Define the FreeTDS ODBC driver in /etc/odbcinst.ini:

[FreeTDS]
Description	= TDS driver (Sybase/MS SQL)
Driver		= /usr/lib/odbc/libtdsodbc.so
Setup		= /usr/lib/odbc/libtdsS.so
UsageCount	= 2

Then define the database in odbc.ini:

[database]
Driver = FreeTDS
Trace = No
Server = hostname
Port = 1433
Database = databasename

The script assumes that all field names in the PostgreSQL database are using lowercase names and that the MS SQL database is using ISO8859-15 encoding and the PostgreSQL database is using UTF-8 encoding. For every table, I make a migrateTable call with 3 arguments: the table name, an array containing all field names and the name of the primary key field for which you created a sequence (named fieldname_seq).

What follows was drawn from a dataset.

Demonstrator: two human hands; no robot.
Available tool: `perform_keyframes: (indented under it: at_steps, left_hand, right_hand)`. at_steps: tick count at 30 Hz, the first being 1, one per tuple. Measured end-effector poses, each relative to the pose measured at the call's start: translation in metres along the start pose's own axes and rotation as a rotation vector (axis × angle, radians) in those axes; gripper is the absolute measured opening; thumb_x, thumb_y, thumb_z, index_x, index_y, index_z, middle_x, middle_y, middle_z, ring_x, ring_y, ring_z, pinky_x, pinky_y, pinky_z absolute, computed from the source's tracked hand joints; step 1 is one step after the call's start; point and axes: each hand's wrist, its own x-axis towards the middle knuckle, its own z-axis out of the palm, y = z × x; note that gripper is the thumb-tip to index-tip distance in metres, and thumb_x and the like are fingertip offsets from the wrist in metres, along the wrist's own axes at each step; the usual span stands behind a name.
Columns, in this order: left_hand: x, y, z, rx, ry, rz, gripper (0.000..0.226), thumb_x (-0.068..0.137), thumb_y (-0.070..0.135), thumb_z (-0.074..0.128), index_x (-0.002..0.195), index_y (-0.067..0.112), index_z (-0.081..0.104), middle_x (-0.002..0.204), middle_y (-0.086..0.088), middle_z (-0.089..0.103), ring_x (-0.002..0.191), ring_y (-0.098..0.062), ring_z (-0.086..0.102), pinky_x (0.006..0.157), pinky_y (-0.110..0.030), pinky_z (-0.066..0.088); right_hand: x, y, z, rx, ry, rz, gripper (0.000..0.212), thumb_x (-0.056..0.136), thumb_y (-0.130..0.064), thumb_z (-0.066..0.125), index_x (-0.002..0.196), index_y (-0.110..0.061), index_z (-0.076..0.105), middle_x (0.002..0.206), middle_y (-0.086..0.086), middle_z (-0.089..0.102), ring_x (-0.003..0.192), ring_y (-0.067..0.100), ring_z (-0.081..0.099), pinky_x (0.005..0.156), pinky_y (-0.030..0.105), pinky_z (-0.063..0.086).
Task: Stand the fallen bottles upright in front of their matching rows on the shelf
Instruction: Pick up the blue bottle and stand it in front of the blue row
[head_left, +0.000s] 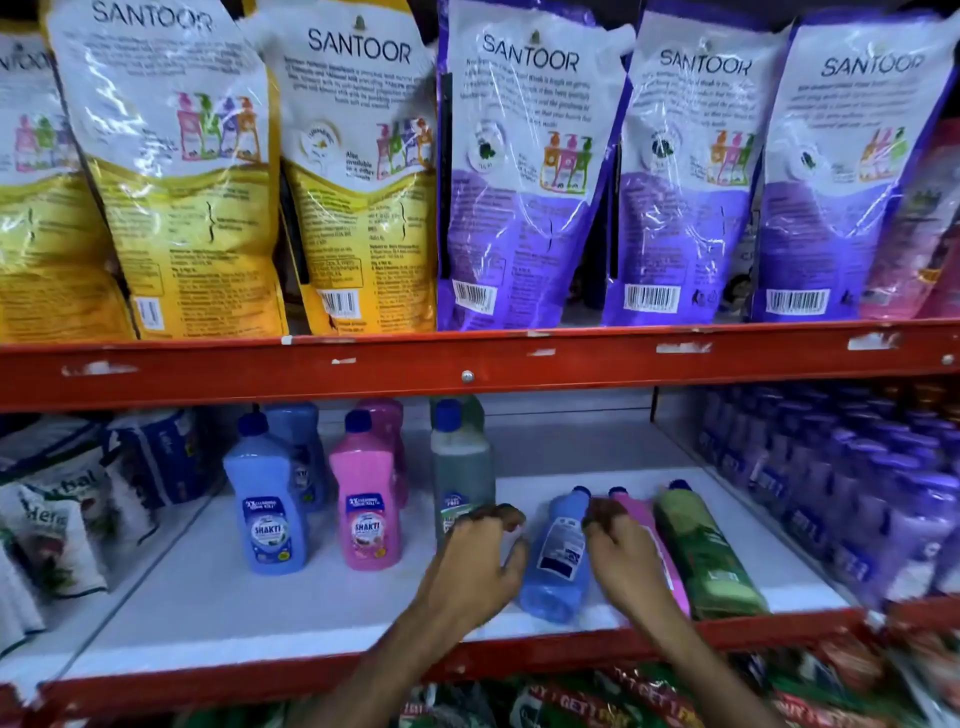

Once the database itself was migrated, the applications using the database had to be modified to use PostgreSQL. This was not too difficult, because the applications were PHP scripts using ODBC. These additional packages were needed:

odbc-postgresql
php5-odbc

To configure the PostgreSQL ODBC driver, add this in /etc/odbcinst.ini:

[PostgreSQL Unicode]
Description	= PostgreSQL ODBC driver (Unicode version)
Driver		= /usr/lib/odbc/psqlodbcw.so
Setup		= /usr/lib/odbc/libodbcpsqlS.so
Debug		= 0
CommLog		= 0
UsageCount	= 0

Then define the databse in odbc.ini:

[database]
Driver              = PostgreSQL Unicode
ServerName          = localhost
Database            = dbname
Username            = username
sslmode             = require

Then be sure not to call odbc_connect with the SQL_CUR_USE_ODBC option (which was actually needed with FreeTDS to fix some weird errors), because it causes segfaults.

The result? WISE’s publications pages is now using PostgreSQL as a back-end!